Sin embargo, devoro mi culpa. Hace dos años no veo a mi madre. No he pasado las últimas dos Navidad. Si no la veo en Acción de Gracias, y no en Navidad, ¿no estaría haciendo una ruptura? Porque es una mujer religiosa que celebra la Navidad con estilo, con masas privadas en las que me piden que diga algunas palabras, canciones de Carol a cargo de un coro de niños, decoraciones majestuosas y apariciones repentinas de sacerdotes de pedigrí que deben tantos favores. Mi ausencia la entristece y la induce a pensar que yo, su hijo mayor, soy un desastre. Y ella no merece sentirse perjudicada porque soy muy convicto egoísta.
Entonces me pregunto: si estar con mi familia biológica es un esfuerzo para mí, ¿soy una mala persona? Si estoy luchado con varios de mis hermanos, ¿es por ellos o por mí como escritor indiscreto? Si compartes la cena de Navidad con mi madre y su gran descendencia, nueve hijos, treinta nietos, tres grandes abatidos, encuentro un compromiso abrumador y extenuante, que exigirá las fuerzas de la histrión en mí, ¿debería estar ausente o, por el bien de la armonía familiar, hacer el esfuerzo, incluso si quieres haberlo hecho? Si mi esposa ya no está tentado de ninguna manera de pasar la Navidad en la casa de mi madre, con esa tropa de locos, ¿debería forzarlos, ignorando sus votos en mayoría, imponiendo una tiranía familiar odiosa?

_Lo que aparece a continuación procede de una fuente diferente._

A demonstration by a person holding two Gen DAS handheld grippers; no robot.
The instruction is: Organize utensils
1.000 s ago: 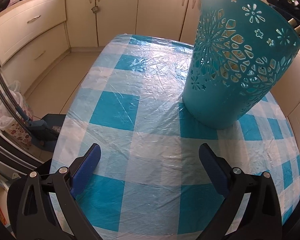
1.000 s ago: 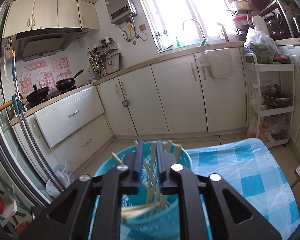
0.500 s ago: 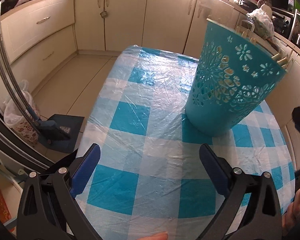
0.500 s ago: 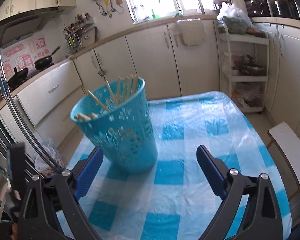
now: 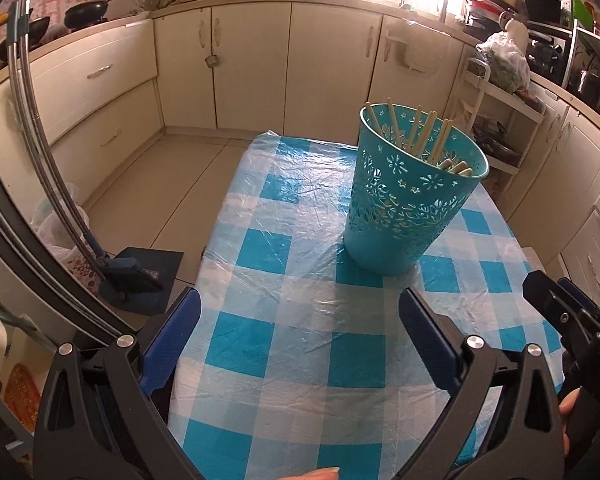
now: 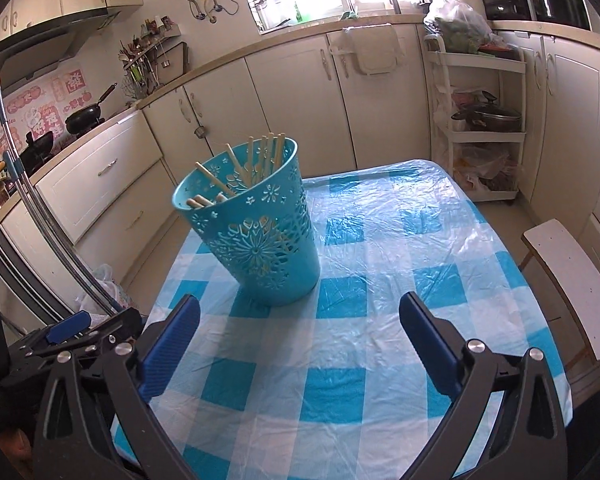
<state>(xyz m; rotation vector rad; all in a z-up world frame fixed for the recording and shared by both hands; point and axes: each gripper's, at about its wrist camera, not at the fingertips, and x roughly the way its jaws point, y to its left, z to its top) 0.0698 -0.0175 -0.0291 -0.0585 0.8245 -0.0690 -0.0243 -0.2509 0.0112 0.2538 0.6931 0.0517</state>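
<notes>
A teal perforated basket (image 5: 408, 208) stands upright on the blue-and-white checked tablecloth (image 5: 300, 340). Several wooden chopsticks (image 5: 420, 136) stick out of it. The basket also shows in the right wrist view (image 6: 260, 232), with its chopsticks (image 6: 256, 164). My left gripper (image 5: 300, 340) is open and empty, held back near the table's front edge, well short of the basket. My right gripper (image 6: 300, 340) is open and empty, also back from the basket. Each gripper shows at the edge of the other's view, the right one (image 5: 572, 320) and the left one (image 6: 80, 332).
Cream kitchen cabinets (image 5: 252, 60) run along the far walls. A mop and dustpan (image 5: 128, 276) stand on the floor left of the table. A white shelf trolley (image 6: 480, 120) stands at the far right. A white stool (image 6: 568, 280) sits beside the table's right edge.
Both grippers have pulled back from the basket and risen. A second ago the right gripper was shut over the basket among the chopsticks; it is open now.
</notes>
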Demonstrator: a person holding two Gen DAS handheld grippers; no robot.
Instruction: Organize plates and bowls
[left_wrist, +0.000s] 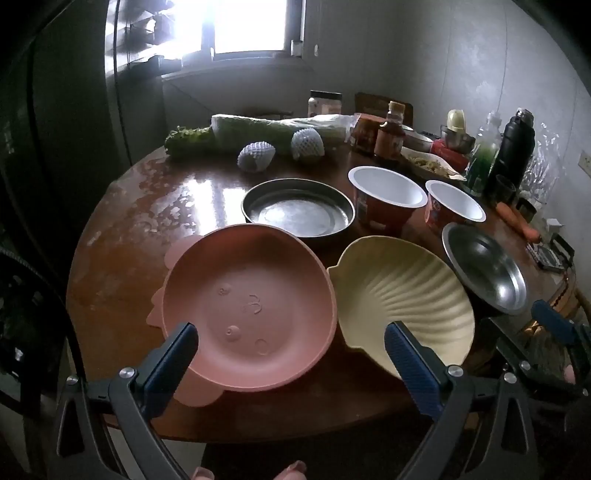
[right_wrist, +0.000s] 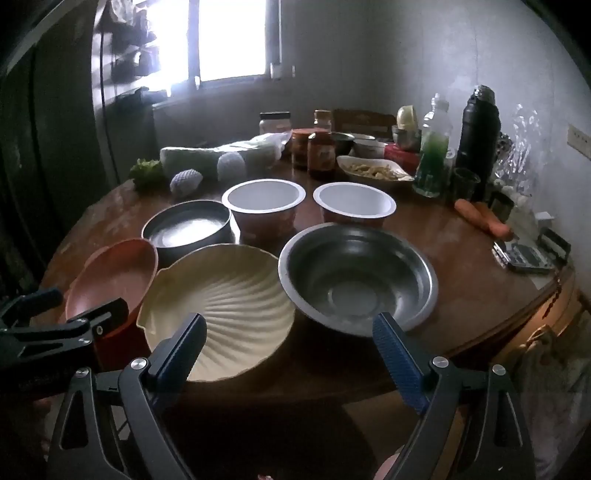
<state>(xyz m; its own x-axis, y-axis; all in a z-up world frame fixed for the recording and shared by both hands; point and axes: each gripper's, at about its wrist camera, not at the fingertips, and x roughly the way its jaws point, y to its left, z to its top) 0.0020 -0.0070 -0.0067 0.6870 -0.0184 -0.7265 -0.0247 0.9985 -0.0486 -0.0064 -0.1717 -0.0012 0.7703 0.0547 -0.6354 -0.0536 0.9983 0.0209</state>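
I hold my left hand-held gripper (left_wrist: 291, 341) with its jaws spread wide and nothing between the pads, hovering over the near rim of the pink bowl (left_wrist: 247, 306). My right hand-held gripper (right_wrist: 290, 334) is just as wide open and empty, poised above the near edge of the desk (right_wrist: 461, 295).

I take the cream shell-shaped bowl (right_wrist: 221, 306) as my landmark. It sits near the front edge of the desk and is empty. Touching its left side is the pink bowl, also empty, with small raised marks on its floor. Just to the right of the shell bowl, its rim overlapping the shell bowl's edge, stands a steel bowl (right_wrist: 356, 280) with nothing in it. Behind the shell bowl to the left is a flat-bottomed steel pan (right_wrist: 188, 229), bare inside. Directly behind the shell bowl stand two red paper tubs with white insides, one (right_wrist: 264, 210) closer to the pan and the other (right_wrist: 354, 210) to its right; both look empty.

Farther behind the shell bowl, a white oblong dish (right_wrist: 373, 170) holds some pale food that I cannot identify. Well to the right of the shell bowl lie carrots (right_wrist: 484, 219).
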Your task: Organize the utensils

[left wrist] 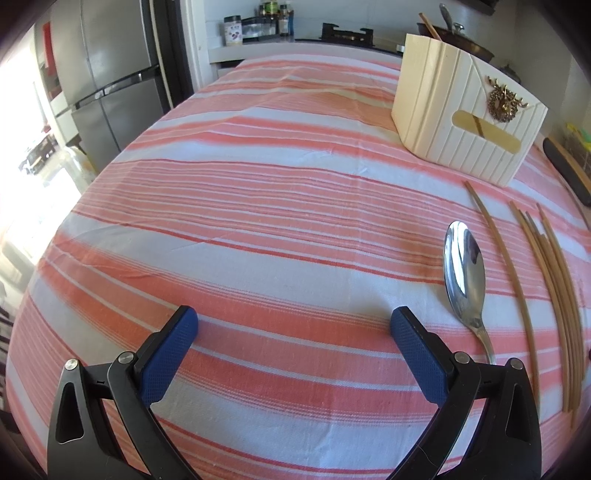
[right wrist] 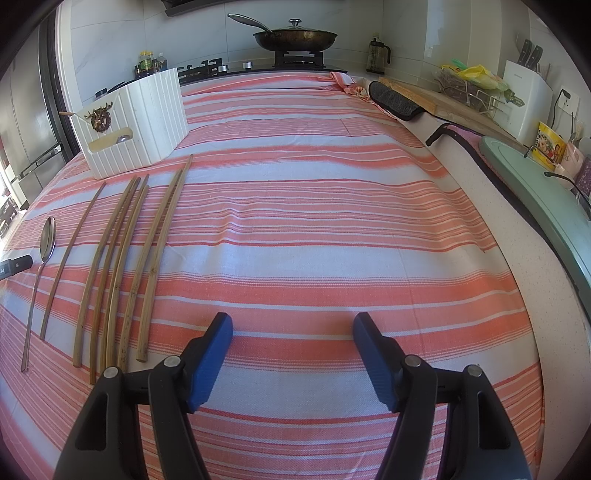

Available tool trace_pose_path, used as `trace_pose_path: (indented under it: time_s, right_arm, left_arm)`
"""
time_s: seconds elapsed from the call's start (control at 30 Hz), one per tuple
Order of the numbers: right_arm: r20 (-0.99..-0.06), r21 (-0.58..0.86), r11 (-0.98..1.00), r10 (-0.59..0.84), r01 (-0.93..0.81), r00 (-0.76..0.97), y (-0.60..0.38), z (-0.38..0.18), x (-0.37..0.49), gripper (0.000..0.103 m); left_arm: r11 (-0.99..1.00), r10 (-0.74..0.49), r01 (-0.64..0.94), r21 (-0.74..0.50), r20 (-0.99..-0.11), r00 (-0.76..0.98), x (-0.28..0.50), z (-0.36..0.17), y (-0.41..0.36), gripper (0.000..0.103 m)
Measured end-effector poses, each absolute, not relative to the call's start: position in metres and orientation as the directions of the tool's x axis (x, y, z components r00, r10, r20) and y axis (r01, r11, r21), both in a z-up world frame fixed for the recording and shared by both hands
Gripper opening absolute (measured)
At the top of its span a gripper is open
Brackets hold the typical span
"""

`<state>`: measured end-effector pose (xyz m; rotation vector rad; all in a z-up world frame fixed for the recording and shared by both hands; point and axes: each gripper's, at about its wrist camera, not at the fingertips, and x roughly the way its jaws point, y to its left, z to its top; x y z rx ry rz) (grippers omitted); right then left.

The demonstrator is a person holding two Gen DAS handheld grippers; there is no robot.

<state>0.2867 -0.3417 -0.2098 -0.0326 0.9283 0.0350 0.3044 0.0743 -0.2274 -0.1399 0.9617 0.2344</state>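
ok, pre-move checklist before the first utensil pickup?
1. Left hand-held gripper open, nothing held: ok.
2. Right hand-held gripper open, nothing held: ok.
3. Spoon flat on the cloth, apart from the chopsticks: ok.
4. Chopsticks separated for single picks: not ok, several touch.
5. White holder upright: ok.
6. Free space inside the holder: cannot tell.

A desk [right wrist: 314,206] covered in a coral-and-white striped cloth fills the kitchen, with white tiled walls [right wrist: 391,33] behind it. A lidded frying pan [right wrist: 295,37] sits on the gas stove [right wrist: 299,59] at the far end, beside a grey refrigerator [left wrist: 107,74]. Bright daylight [left wrist: 14,155] pours in from the left.
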Motion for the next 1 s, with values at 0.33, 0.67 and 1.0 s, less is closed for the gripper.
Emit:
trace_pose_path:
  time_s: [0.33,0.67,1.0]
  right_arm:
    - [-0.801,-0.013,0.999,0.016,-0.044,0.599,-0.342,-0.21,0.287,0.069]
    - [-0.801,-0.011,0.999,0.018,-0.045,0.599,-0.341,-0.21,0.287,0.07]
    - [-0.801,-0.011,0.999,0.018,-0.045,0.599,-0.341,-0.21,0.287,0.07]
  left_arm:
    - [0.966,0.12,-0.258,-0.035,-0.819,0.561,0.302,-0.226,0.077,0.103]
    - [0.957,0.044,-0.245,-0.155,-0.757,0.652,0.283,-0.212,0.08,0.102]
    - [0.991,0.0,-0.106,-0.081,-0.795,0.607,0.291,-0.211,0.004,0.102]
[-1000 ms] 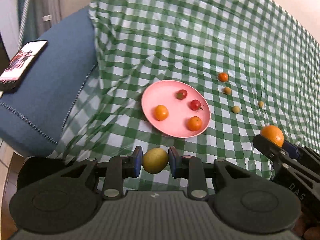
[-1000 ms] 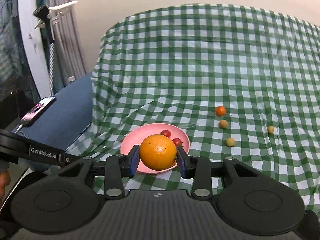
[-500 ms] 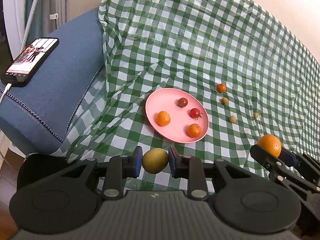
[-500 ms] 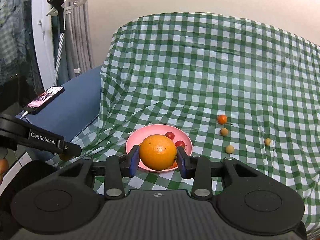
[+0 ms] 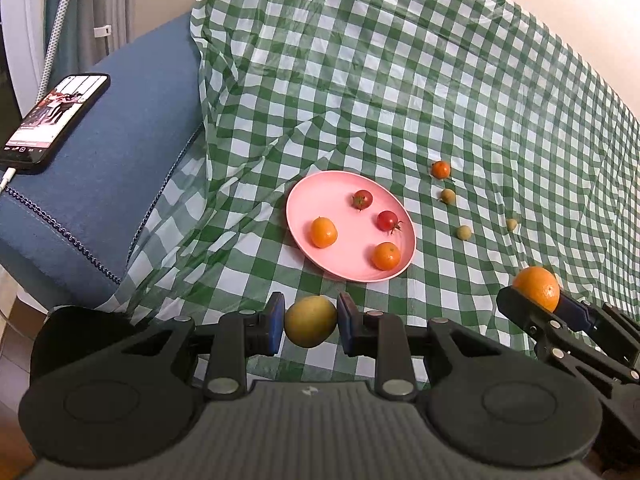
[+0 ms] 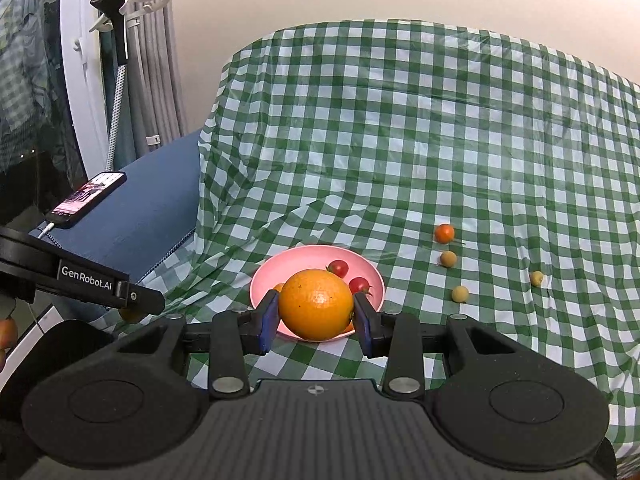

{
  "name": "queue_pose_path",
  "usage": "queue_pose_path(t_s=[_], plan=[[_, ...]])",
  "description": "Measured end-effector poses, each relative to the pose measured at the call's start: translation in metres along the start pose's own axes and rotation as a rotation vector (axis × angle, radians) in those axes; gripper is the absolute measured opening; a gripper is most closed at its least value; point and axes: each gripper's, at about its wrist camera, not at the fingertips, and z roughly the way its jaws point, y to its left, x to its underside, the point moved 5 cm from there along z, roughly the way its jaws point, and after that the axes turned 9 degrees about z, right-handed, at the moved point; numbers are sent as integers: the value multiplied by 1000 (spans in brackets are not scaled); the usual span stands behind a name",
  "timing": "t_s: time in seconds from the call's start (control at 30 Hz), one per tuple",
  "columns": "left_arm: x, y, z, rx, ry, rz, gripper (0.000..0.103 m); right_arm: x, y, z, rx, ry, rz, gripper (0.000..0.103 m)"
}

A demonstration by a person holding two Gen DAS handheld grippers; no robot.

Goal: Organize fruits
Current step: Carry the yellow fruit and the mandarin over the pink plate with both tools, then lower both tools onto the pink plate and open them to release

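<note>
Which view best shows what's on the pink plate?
The left wrist view: the whole pink plate shows, with two small oranges and two cherry tomatoes. In the right wrist view the big orange held in the right gripper hides the plate's near half; only both tomatoes show clearly.

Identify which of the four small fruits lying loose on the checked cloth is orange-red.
The orange-red fruit, farthest back in the row, beyond the pink plate; the other three are yellowish.
</note>
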Motion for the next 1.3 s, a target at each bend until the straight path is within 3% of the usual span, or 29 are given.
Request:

Mis hijas y mis libros casi siempre me han señalado, de una manera inequívoca, mi lugar correcto en el mundo. La paternidad es un ancla que me impide a la deriva, perdida, dando tumbos por procesos. Los libros también son niños, los cuido con devoción, visitando las ferias que me invitan y, sobre todo, aquellos que no me invitan. El problema se vuelve más complejo cuando tengo que elegir entre lo que mi esposa y nuestra hija quieren y lo que mi madre quiere. Raramente coinciden. En el caso de la Navidad, hay opiniones divididas. Si rezo por dudas, y le pregunto a Dios y a mi hermana ausente lo que debería hacer, me dirán que debo pasar esa noche con mi madre, porque puede ser su última Nochebuena o la mía. Pero si me digo que Dios es probablemente una ficción reconfortante, y trato de complacer a las mujeres que viven conmigo, entonces recuerdo que la vida es corta para sufrir y que ellos y yo merecemos ese viaje a Buenos Aires.